May. 3rd, 2010

dalekpatronus: (PANDORAHEARTS ✪ Shit)
Seriously, just fuck today.

At this point I just want a fucking hug, to curl up and cry and then take a goddamn nap.

ETA

Today really was just fabbity fab fab fab. :| 

And by that I mean just supremely shitty.

Had it sprang on me right off the bat that I was supposed to be there at 8:15 instead of 8:30 this morning (and ultimately didn't make it in until 8:40 because I'm a tard and left my wallet so I had to go back) because she needed me to cover Denise's shift at the front desk. At least Cindy acknowledged that it was her error because she didn't call me to tell me. But still, manning the front desk on Monday is just bad in general be there because...I have 3-4 days worth of paperwork to catch up on. But I figure it's fine because after lunch I'll still have nearly four hours to catch up.

HAHA. WRONG! 

Not only did someone fuck up my morning by pretty much just...lying about me while I'm standing right there (saying that I made comments about the check I gave them and that I told one of the other managers not to write them one when they asked for it. seriously, wtf?), but then it got worse because the ramen bar girl called in. No problem until about 11:30 when people just...started sitting down and waiting. So who gets to handle that? Me, of course, having to run over there and cook for the three people waiting. Cindy told me to close right after them, but did that happen? HA. NO. Two more came up and I couldn't very well tell them NOT SERVING YOU because they already saw me serving the others and there's no sign posted at all. So ultimately I was stuck over there for an hour and a half cooking and washing dishes. At least I got a decent amount of tips out of it, though I have to wonder if that girl really meant to leave me all of her change. Eight dollars total, nicest haul I've gotten from over there, I guess.

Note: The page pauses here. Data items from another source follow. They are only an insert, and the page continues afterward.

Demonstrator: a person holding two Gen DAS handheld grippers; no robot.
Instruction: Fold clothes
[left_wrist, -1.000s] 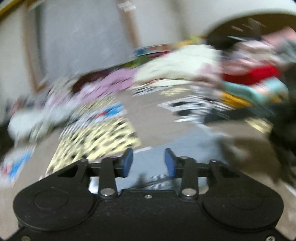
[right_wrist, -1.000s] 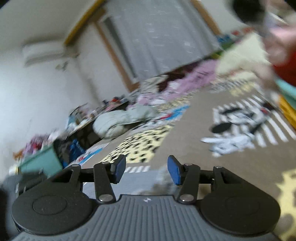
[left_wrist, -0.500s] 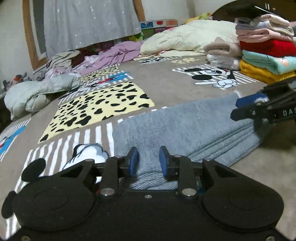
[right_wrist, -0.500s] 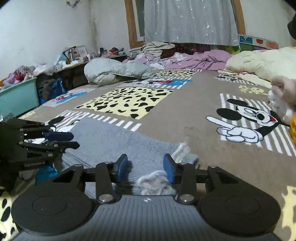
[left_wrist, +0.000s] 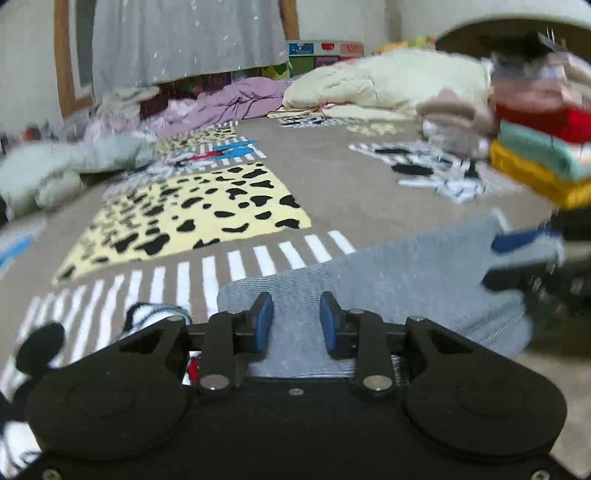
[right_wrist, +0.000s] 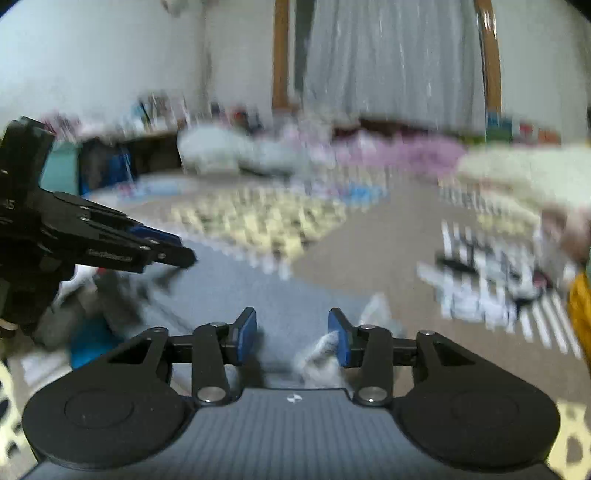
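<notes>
A grey ribbed garment (left_wrist: 388, 280) lies flat on the patterned bed cover (left_wrist: 332, 177). My left gripper (left_wrist: 297, 314) hovers low over its near left edge, open, with cloth under the gap and neither blue pad pressing it. In the right wrist view the left gripper (right_wrist: 181, 249) reaches in from the left over the grey garment (right_wrist: 258, 295). My right gripper (right_wrist: 291, 328) sits at the garment's right end, its jaws opening. A whitish turned-up bit of cloth (right_wrist: 321, 350) lies by its right pad, not pinched. The left wrist view shows the right gripper (left_wrist: 517, 258) at that corner.
A stack of folded clothes (left_wrist: 535, 147) in red, teal and yellow stands at the right. A cream duvet (left_wrist: 388, 81), a lilac blanket (left_wrist: 240, 99) and a pale green bundle (left_wrist: 55, 170) lie along the far side. A yellow spotted patch (left_wrist: 192, 214) lies ahead.
Both grippers have dropped onto the grey garment, one at each end. The right view has rolled from tilted to level. Both pairs of pads stand a little wider than half a second ago.
</notes>
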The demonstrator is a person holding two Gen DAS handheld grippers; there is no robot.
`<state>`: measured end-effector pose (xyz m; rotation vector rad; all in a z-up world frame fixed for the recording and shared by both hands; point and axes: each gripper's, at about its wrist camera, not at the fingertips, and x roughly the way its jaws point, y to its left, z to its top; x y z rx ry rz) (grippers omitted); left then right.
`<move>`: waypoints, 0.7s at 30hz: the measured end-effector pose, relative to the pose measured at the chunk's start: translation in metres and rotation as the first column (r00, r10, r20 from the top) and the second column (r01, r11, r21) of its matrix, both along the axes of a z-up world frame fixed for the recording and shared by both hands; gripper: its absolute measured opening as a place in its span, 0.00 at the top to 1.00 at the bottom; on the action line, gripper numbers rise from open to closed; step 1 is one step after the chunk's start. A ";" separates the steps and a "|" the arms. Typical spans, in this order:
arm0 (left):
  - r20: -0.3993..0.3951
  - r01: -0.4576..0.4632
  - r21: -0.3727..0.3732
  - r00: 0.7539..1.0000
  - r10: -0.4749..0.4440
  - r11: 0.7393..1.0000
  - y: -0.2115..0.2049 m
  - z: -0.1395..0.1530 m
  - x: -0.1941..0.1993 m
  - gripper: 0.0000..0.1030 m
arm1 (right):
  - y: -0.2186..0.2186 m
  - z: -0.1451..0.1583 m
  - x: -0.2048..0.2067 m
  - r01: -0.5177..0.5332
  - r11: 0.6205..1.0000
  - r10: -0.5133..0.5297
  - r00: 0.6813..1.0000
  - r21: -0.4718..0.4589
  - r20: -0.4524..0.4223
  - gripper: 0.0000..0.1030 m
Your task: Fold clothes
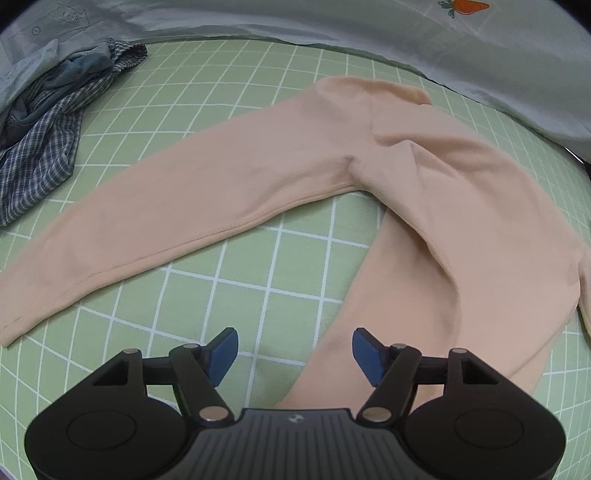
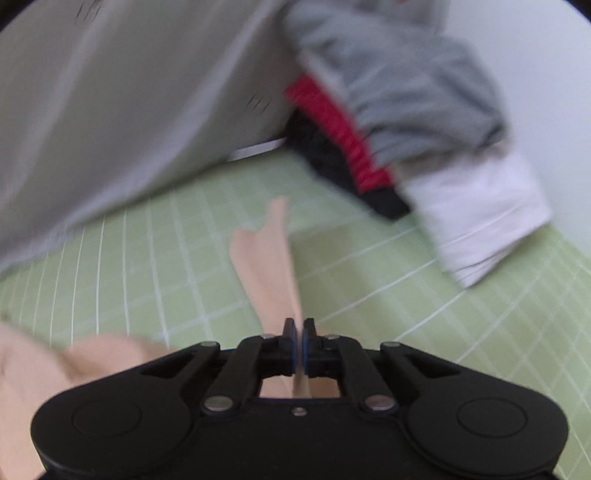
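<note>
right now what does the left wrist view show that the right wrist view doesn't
Only the left wrist view: the left gripper open over the sheet, a plaid shirt and a carrot print.
Only the right wrist view: the right gripper shut on a strip of the peach top, plus a grey, red and white clothes pile.
Both: the peach top on the green checked sheet.

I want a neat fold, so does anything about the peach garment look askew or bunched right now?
Yes. The peach garment lies crooked on the green grid sheet: its two long parts splay apart in a V, with creases bunched where they meet. The right tool is shut on a thin edge of it; the left tool is open, holding nothing.
</note>
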<state>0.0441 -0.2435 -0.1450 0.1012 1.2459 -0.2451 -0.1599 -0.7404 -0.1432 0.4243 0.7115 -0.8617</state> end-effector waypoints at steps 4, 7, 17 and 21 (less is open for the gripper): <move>-0.002 0.005 -0.006 1.000 -0.005 1.000 -0.002 -0.001 0.001 0.33 | -0.012 0.018 -0.057 0.228 0.973 -0.225 0.970 -0.027 0.088 0.94; -0.001 0.013 -0.019 1.000 -0.013 1.000 -0.003 0.000 -0.001 0.33 | -0.021 -0.002 -0.095 0.357 0.933 -0.359 0.933 0.050 0.032 0.76; 0.064 0.008 -0.067 0.998 -0.004 0.998 0.020 0.022 -0.030 0.23 | 0.056 -0.020 -0.107 0.324 0.930 -0.335 0.942 0.173 0.037 0.08; 0.076 -0.015 -0.098 0.997 0.022 0.995 0.046 0.029 -0.046 0.16 | 0.102 -0.022 -0.085 0.117 0.960 -0.147 0.984 0.255 0.103 0.00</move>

Finally got to lunch a little after one and didn't even feel like eating because I was already upset, but I forced myself to do it anyway and subsequently made myself feel even more sick. I spent the remaining time at work at my desk and trying to clear all the paper off before I had to leave, but the waves of nausea PLUS the most monstrous cramps I've had in years kind of set me back a little. So basically, got SHIT accomplished today. I even forgot to stop at the bank on the way home and deposit the check my mom gave me.

At the very least, I didn't have to deal with any of the vendors on the phone that I was dreading dealing with so...that's good? 

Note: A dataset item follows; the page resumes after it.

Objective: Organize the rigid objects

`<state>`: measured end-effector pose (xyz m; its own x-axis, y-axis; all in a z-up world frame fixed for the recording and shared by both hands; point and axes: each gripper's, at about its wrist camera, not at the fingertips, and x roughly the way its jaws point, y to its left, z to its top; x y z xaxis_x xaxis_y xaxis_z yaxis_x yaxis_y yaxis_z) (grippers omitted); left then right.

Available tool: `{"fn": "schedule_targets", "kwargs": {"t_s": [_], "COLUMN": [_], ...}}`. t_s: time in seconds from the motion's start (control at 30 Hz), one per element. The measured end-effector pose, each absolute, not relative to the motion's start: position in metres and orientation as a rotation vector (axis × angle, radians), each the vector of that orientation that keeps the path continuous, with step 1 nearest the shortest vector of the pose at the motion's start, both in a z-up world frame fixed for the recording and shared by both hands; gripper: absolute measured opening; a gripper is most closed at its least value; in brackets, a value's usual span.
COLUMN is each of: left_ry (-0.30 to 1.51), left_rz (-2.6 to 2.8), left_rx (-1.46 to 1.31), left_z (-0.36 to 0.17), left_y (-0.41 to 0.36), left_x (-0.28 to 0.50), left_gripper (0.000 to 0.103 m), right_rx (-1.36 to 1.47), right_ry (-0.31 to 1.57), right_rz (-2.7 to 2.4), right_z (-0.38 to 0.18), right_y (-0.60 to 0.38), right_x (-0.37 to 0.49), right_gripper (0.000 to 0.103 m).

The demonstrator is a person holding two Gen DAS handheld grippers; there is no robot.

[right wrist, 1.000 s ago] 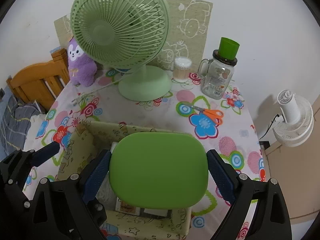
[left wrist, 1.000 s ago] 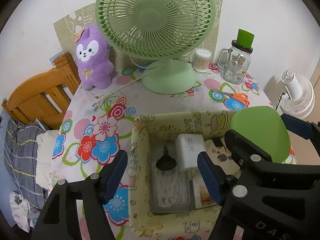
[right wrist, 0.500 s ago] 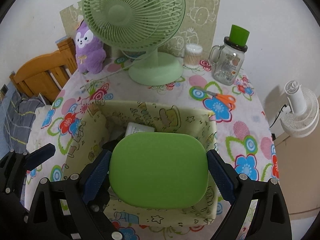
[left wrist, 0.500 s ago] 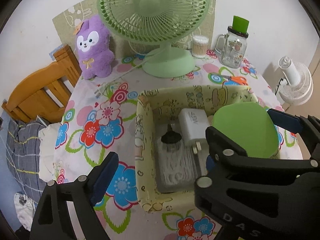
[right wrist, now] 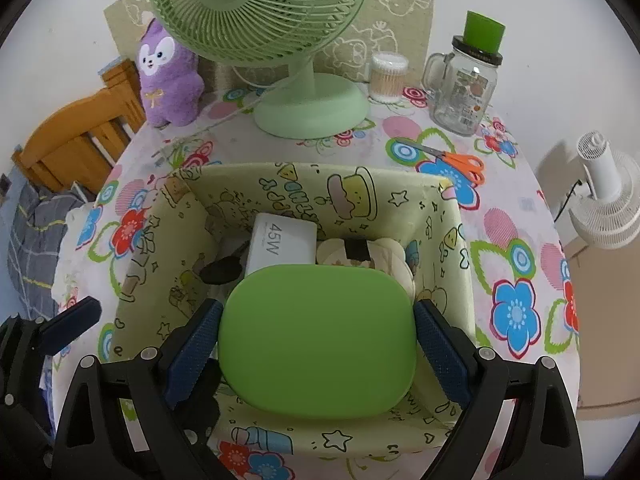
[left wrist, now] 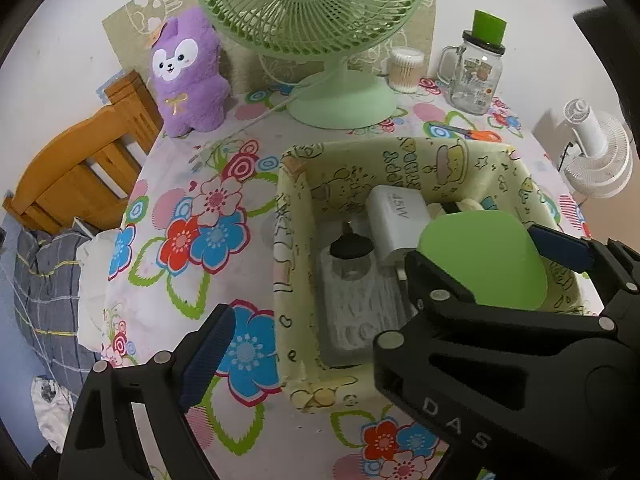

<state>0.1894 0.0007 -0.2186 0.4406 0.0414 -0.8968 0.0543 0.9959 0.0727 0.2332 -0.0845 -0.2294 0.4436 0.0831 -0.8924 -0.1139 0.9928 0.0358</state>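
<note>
the right gripper (right wrist: 316, 344) clamps a flat green rounded lid (right wrist: 316, 344) over the near right of the yellow printed fabric basket (right wrist: 400, 192), ready to lower and release; the left gripper (left wrist: 304, 336) is open and empty.

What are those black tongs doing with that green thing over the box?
A person is tidying things into the yellow cartoon box on the flowery table. The right tongs hold a flat green case by its two sides, just above the box. The left tongs are open and hold nothing, with the box's near-left corner between their fingers. Inside the box there is already a white charger and a small bottle with a black top.
</note>
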Motion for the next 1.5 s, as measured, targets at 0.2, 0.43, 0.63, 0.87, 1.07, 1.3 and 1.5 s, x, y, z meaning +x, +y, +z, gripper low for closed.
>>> {"fn": "schedule_targets", "kwargs": {"t_s": [0.2, 0.43, 0.63, 0.87, 1.07, 1.3, 1.5], "left_ry": [1.139, 1.133, 1.125, 1.113, 1.093, 1.089, 1.062], "left_rz": [0.007, 0.008, -0.017, -0.044, -0.042, -0.045, -0.044], "left_rx": [0.088, 0.079, 0.086, 0.082, 0.089, 0.059, 0.072], "left_z": [-0.225, -0.221, -0.216, -0.208, -0.200, -0.192, -0.177], "left_y": [0.006, 0.007, -0.005, -0.018, -0.024, -0.026, -0.031], "left_x": [0.191, 0.192, 0.190, 0.184, 0.175, 0.160, 0.144], "left_gripper": [0.093, 0.095, 0.095, 0.096, 0.096, 0.096, 0.096], "right_rx": [0.002, -0.013, -0.039, -0.041, -0.024, -0.024, -0.024], "right_ry": [1.155, 1.119, 1.110, 1.089, 1.074, 1.041, 1.011], "right_rz": [0.129, 0.146, 0.115, 0.081, 0.059, 0.056, 0.059], "right_z": [-0.242, -0.233, -0.222, -0.208, -0.196, -0.181, -0.166], "right_y": [-0.084, -0.081, -0.089, -0.107, -0.122, -0.131, -0.138], "right_x": [0.238, 0.236, 0.231, 0.219, 0.206, 0.186, 0.168], "right_gripper": [0.096, 0.097, 0.100, 0.101, 0.102, 0.102, 0.102]}}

And those tips. :|  yeah...that's pretty much it. I was basically so frustrated and fed up by the time I was at lunch that I really just sat at the table and stared at my food, trying not to cry before I finally shoved it all down. Still feel like I'm going to vomit, still feel likeI want to punch babies, but at least I'm home now and I have the option of taking a nap. HALLE-FUCKING-LUJAH.

I seriously just feel stretched too thin when it comes to work these days. I keep getting reminded how important my job is by bossu waifu, but then I get pulled away to handle everyone else's shit. It's no wonder I'm still making mistakes and forgetting to keep up with my handful of orders that I do, I'm too busy covering everyone else's ass when they can't deliver. They really need to get in gear and start hiring some people so that I can actually start to like going to work in the mornings again.

Yeah...about that nap. I think I'm going to do that now. >:< 

EDITY EDIT EDIT

Hnnnngh. And that really just makes me feel worse. I should be well past it, but for some reason I really just can't let it go. Can't have a shitty day without a little vague thrown in.